Direct3D feature levels discussion

DegustatoR · Jul 20, 2024

DmitryKo said:
It's tier 1_1, not 2_0

Technically we don't know what tier it will end up being.
1_1 is just a tier for features which are in development right now.
These may end up in 1_0 at release or 1_1 may be moved to release or they may do a 2_0 for that.
Will depend on if there will be any point in making such tiers for the available h/w. As of right now I don't think that there is? All h/w supporting current 1_0 support mesh shaders so it should in theory support mesh leafs fine.

DmitryKo · Jul 20, 2024

DegustatoR said:
any point in making such tiers for the available h/w... I don't think that there is? All h/w supporting current 1_0 support mesh shaders

Feature options differentiate both hardware capabilities and capabilities of Direct3D 12 runtime in different releases of Windows.
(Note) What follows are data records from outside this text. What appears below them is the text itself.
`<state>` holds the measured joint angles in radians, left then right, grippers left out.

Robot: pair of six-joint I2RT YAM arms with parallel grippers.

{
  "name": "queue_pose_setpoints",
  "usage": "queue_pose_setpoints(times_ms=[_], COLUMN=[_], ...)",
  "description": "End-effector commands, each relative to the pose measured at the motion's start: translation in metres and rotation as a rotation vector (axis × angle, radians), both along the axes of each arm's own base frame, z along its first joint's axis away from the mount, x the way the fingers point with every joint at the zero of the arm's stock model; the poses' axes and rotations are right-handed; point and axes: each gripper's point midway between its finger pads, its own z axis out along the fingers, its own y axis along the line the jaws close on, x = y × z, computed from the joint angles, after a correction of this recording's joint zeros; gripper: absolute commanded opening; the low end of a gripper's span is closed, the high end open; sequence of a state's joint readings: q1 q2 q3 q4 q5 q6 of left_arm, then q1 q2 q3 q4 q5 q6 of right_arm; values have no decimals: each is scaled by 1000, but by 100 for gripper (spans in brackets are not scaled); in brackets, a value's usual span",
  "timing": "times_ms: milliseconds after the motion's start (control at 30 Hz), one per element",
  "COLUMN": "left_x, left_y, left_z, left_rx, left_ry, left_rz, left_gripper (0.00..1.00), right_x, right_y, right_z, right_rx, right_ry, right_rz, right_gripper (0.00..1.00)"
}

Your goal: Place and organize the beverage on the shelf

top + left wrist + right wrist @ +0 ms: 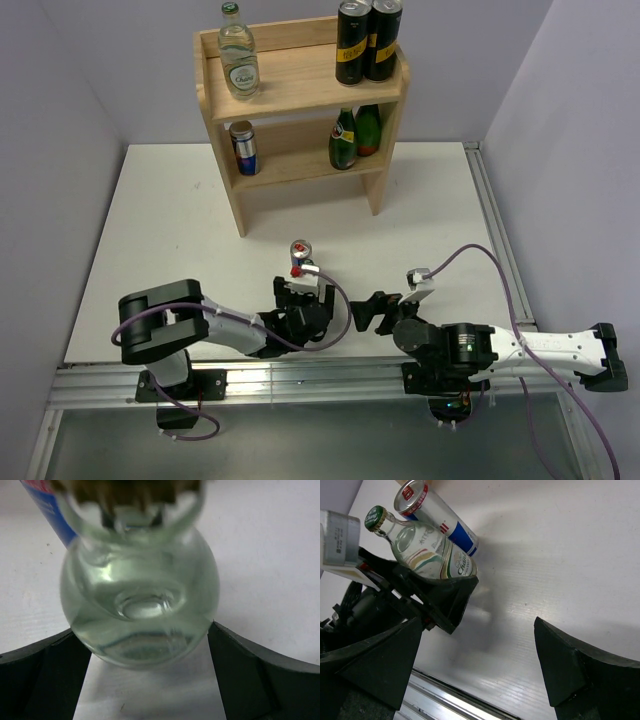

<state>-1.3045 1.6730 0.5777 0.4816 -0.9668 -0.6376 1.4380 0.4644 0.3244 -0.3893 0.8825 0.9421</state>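
straddling the clear bottle (427,555), left gripper (142,635) fingers spread wide; blue-silver can (440,522) just behind it; right gripper (479,630) spread wide, empty

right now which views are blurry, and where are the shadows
Left wrist view: the clear round-bodied glass bottle fills the frame, too close and soft, the blue-and-silver metal can behind it blurred. Right wrist view: both look sharp; a soft shadow lies on the white table. Top external view: sharp, even light, faint shadow under the light wooden two-tier shelf.
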Motion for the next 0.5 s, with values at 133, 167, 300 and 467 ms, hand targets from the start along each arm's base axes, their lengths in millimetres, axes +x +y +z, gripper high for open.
queue_pose_setpoints(times_ms=[133, 167, 300, 467], left_x=[24, 26, 33, 42], left_y=[10, 11, 14, 16], left_z=[16, 16, 10, 6], left_rx=[-90, -88, -83, -96], left_ry=[-83, -86, -96, -95], left_rz=[119, 124, 147, 170], left_gripper=[99, 99, 94, 26], right_x=[3, 3, 3, 3], right_y=[0, 0, 0, 0], right_z=[1, 1, 1, 1], right_rx=[-10, -10, -7, -10], right_ry=[-16, -16, -16, -17], right_rz=[-20, -22, -20, -23], right_gripper=[100, 100, 100, 100])
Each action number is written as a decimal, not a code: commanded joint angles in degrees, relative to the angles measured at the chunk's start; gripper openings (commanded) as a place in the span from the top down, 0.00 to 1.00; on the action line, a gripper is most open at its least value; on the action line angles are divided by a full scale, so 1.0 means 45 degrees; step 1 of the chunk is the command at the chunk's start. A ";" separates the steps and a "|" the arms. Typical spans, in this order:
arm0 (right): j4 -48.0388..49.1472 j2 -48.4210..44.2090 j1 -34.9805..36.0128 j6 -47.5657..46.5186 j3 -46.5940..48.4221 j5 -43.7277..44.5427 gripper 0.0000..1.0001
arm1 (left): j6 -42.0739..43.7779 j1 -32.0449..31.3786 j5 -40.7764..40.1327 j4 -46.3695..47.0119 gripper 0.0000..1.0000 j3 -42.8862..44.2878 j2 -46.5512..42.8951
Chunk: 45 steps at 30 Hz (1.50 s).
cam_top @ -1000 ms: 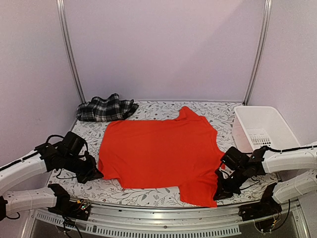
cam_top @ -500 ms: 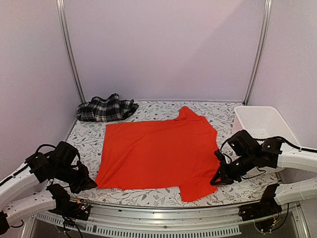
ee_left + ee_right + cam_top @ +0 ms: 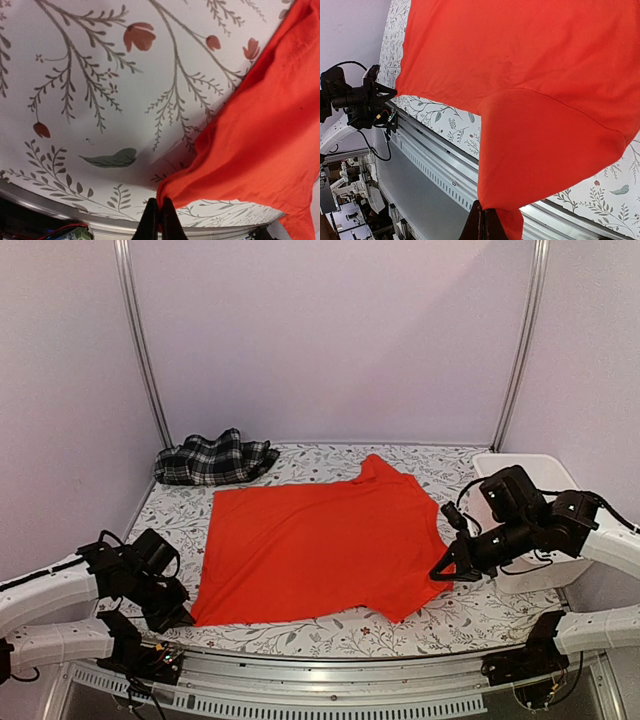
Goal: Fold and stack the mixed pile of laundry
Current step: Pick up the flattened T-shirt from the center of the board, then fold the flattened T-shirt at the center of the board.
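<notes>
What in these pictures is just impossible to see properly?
Top view: the right arm hides the near inside of the white basket.
Top view: the plaid garment lies crumpled; what kind it is cannot be told.
Wrist views: the red shirt runs past the frame edges; its full outline is cut off.

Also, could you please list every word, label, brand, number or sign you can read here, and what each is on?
No readable text anywhere. The red shirt and the plaid garment show no print or tag; the white basket shows only moulded slots; the table cover carries only a floral pattern. The equipment below the table in the right wrist view is too small to read.
</notes>
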 commanded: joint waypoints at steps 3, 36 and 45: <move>-0.0695 -0.0238 -0.0906 -0.1217 0.1361 0.0338 1.00 | 0.0560 0.0536 -0.0305 0.0286 1.00 0.0633 0.0016; 0.0504 0.8880 -0.4790 -0.5311 0.7324 0.0213 1.00 | 0.5048 0.4077 -0.0590 0.2562 1.00 0.5893 0.6573; 0.0477 1.1364 -0.5056 -0.6060 0.9101 0.0662 1.00 | 0.6034 0.4309 -0.0756 0.3045 1.00 0.6907 0.8590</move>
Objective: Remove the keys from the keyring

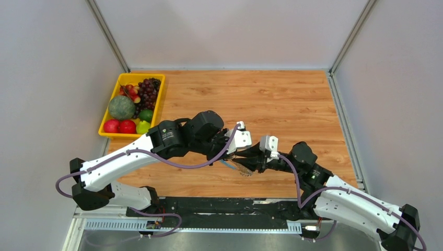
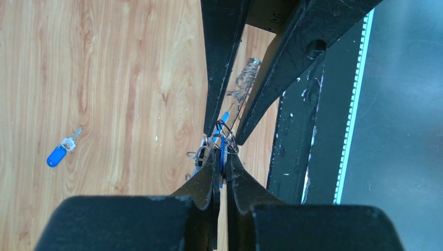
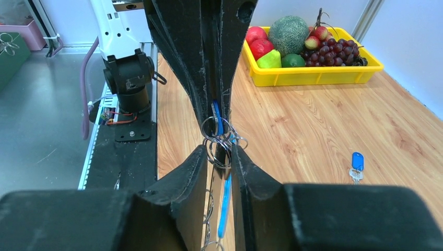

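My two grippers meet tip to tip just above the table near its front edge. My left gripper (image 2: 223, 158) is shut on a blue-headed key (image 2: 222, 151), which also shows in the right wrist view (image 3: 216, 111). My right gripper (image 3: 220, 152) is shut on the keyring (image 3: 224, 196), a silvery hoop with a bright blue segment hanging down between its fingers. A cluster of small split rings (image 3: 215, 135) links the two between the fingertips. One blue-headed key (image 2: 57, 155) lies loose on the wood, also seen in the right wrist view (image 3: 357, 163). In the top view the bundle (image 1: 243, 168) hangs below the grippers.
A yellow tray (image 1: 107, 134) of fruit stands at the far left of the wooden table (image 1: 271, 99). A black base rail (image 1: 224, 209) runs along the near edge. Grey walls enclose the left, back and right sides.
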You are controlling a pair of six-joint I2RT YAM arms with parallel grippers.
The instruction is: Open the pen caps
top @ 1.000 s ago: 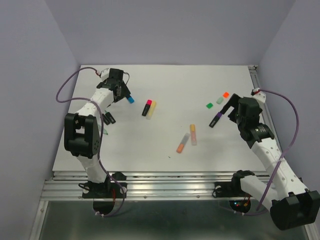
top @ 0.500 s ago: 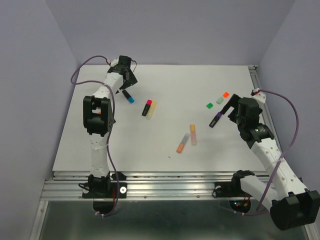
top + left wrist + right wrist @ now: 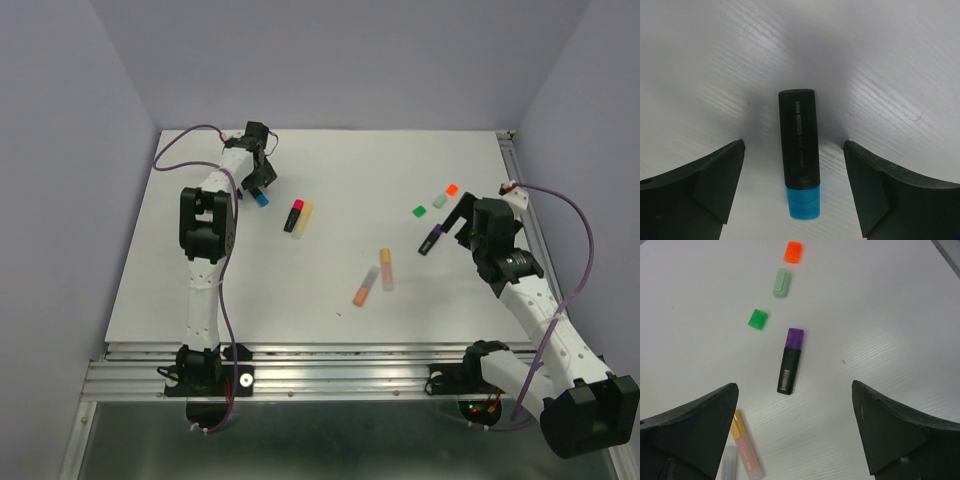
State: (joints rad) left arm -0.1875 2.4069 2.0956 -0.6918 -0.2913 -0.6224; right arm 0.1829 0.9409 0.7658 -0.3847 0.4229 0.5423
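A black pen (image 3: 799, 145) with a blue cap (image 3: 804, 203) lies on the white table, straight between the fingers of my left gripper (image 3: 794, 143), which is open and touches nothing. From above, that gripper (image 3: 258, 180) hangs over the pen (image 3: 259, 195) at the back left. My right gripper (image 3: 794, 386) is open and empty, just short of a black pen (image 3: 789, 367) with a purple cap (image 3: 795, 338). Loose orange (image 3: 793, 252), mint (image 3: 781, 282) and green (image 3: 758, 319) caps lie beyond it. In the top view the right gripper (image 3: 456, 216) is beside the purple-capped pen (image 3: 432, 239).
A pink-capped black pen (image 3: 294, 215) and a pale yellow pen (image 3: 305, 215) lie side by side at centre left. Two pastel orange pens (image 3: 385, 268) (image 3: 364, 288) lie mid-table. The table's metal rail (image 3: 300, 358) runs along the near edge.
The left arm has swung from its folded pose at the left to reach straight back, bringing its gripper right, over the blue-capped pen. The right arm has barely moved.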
For example, although raytracing tier 1_1 and shader model 6_5 are supported by all tier 1_0 hardware, there are previous Direct3D runtime versions which only supported tier 1_0 and shader model 6_3 - so they need to maintain a separate tier 1_1.

Similarly, Work Graphs and shader model 6_8 will be released in Germanium, but Mesh Nodes and shader model 6_9 (and Wave MMA) are scheduled for Dilithium - so there are two separate Work Graph tiers for each implementation of the Direct3D runtime included in these Windows releases.

Lurkmass · Jul 20, 2024

Some implementations may prefer to minimize work backpressure at the graphics transition (e.g. mesh noddes) in a graph. For example, some hardware may experience heavyweight transitions when switching between the execution of compute based nodes and graphics leaf nodes.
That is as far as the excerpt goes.